Allow \N{named seq} in qr/[...]/

This commit changes the regex handler to properly match in many instances a \N{named sequence} in a bracketed character class. A named sequence is one which consists of a string of multiple characters but given one name. Unicode has hundreds of them, like LATIN CAPITAL LETTER A WITH MACRON AND GRAVE. These are encoded by Unicode when there is some user community that thinks of the conglomeration as a single unit, but there was no prior standard that had it so, and it is possible to encode it in Unicode using other means, typically a sequence of a base character followed by some combining marks. (If there had not been such a prior standard, 8859-1, things like LATIN CAPITAL LETTER A WITH GRAVE would have been put into Unicode this way too.) If they did not do it this way, they would run out of availble code points much sooner. Not having these as single characters adds a burden to the programmer having to deal with them. Hiding this detail as much as possible makes it easier to program. This commit hides this in one more place than previously. It takes advantage of the infrastructure added some releases ago dealing with the fact that the match of some single characters case-insensitively can be 2 or even 3 characters. "ss" =~ /[ß]/i; is the most prominent example. We earlier discovered that /[^ß]/ leads to unexpected behavior, and using one of these sequences as an endpoint in a range is also unclear as to what is meant. This commit leaves existing behavior for those cases. That behavior is to use just the first code point in the sequence for regular [...], and to generate a fatal syntax error for (?[...]).
author: Karl Williamson <khw@cpan.org> 2014-09-05 09:09:28 -0600
committer: Karl Williamson <khw@cpan.org> 2014-09-06 21:44:49 -0600
commit: 8f0cd35a38dde9ab975f5ee1a663b81939e17745 (patch)
tree: 1b79e320980b4937f349841c068458ce5d68c529 /pod/perlrecharclass.pod
parent: a5454c469023876ca9422440f302f587dba2a438 (diff)

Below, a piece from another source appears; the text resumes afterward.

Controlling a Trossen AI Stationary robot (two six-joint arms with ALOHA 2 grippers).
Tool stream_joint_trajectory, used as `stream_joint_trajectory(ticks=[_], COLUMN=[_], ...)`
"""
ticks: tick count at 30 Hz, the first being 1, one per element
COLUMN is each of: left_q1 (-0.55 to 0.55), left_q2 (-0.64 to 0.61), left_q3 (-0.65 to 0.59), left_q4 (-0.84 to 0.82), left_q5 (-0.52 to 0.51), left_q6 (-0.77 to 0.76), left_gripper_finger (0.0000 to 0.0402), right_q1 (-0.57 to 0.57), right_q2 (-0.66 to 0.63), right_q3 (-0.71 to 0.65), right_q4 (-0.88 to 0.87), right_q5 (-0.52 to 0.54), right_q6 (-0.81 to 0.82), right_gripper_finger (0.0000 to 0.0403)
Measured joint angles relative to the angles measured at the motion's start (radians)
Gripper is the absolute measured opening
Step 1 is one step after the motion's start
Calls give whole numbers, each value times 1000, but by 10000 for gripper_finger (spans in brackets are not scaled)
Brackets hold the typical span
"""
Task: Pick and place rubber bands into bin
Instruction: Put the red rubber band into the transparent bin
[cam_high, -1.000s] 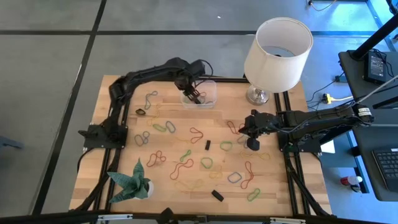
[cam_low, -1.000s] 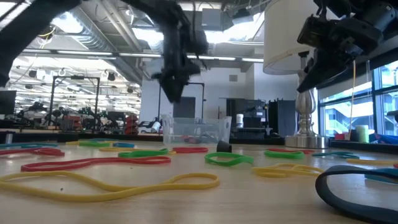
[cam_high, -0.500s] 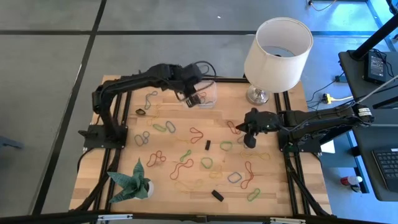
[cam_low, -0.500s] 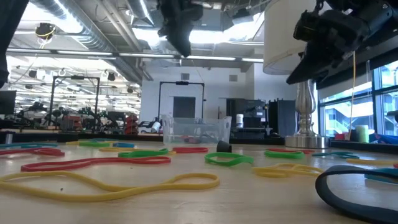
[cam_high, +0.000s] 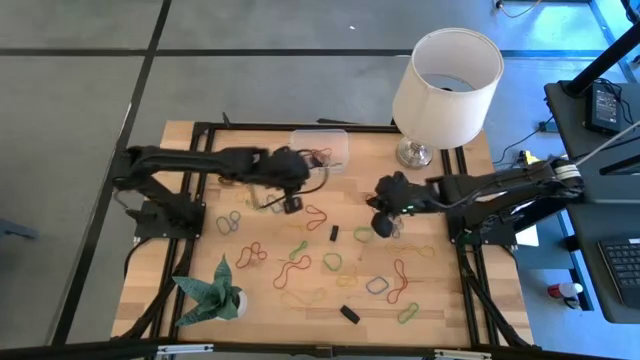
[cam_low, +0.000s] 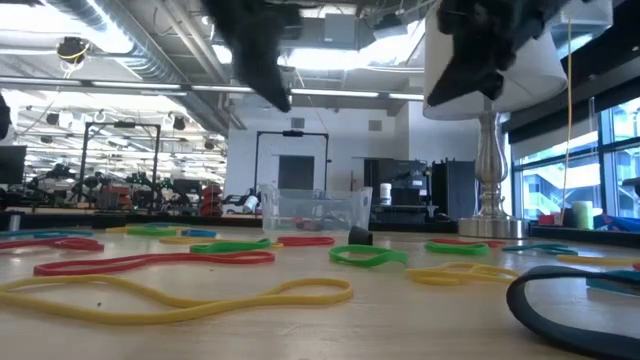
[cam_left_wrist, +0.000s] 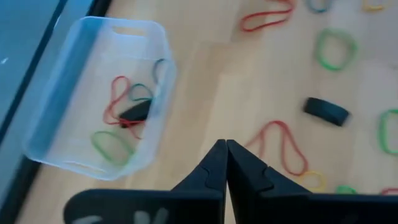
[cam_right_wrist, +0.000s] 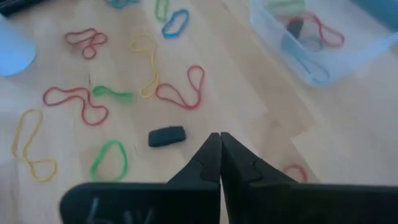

download: perl-8f0cd35a38dde9ab975f5ee1a663b81939e17745.tar.gz
1 files changed, 47 insertions, 17 deletions
diff --git a/pod/perlrecharclass.pod b/pod/perlrecharclass.pod
index a8dda141a9..5cd0ae7aab 100644
--- a/pod/perlrecharclass.pod
+++ b/pod/perlrecharclass.pod
@@ -457,30 +457,59 @@ Examples:
 
  -------
 
-* There is an exception to a bracketed character class matching a
-single character only.  When the class is to match caselessly under C</i>
-matching rules, and a character that is explicitly mentioned inside the
-class matches a
+* There are two exceptions to a bracketed character class matching a
+single character only.  Each requires special handling by Perl to make
+things work:
+
+=over
+
+=item *
+
+When the class is to match caselessly under C</i> matching rules, and a
+character that is explicitly mentioned inside the class matches a
 multiple-character sequence caselessly under Unicode rules, the class
-(when not L<inverted|/Negation>) will also match that sequence.  For
-example, Unicode says that the letter C<LATIN SMALL LETTER SHARP S>
-should match the sequence C<ss> under C</i> rules.  Thus,
+will also match that sequence.  For example, Unicode says that the
+letter C<LATIN SMALL LETTER SHARP S> should match the sequence C<ss>
+under C</i> rules.  Thus,
 
  'ss' =~ /\A\N{LATIN SMALL LETTER SHARP S}\z/i             # Matches
  'ss' =~ /\A[aeioust\N{LATIN SMALL LETTER SHARP S}]\z/i    # Matches
 
-For this to happen, the character must be explicitly specified, and not
-be part of a multi-character range (not even as one of its endpoints).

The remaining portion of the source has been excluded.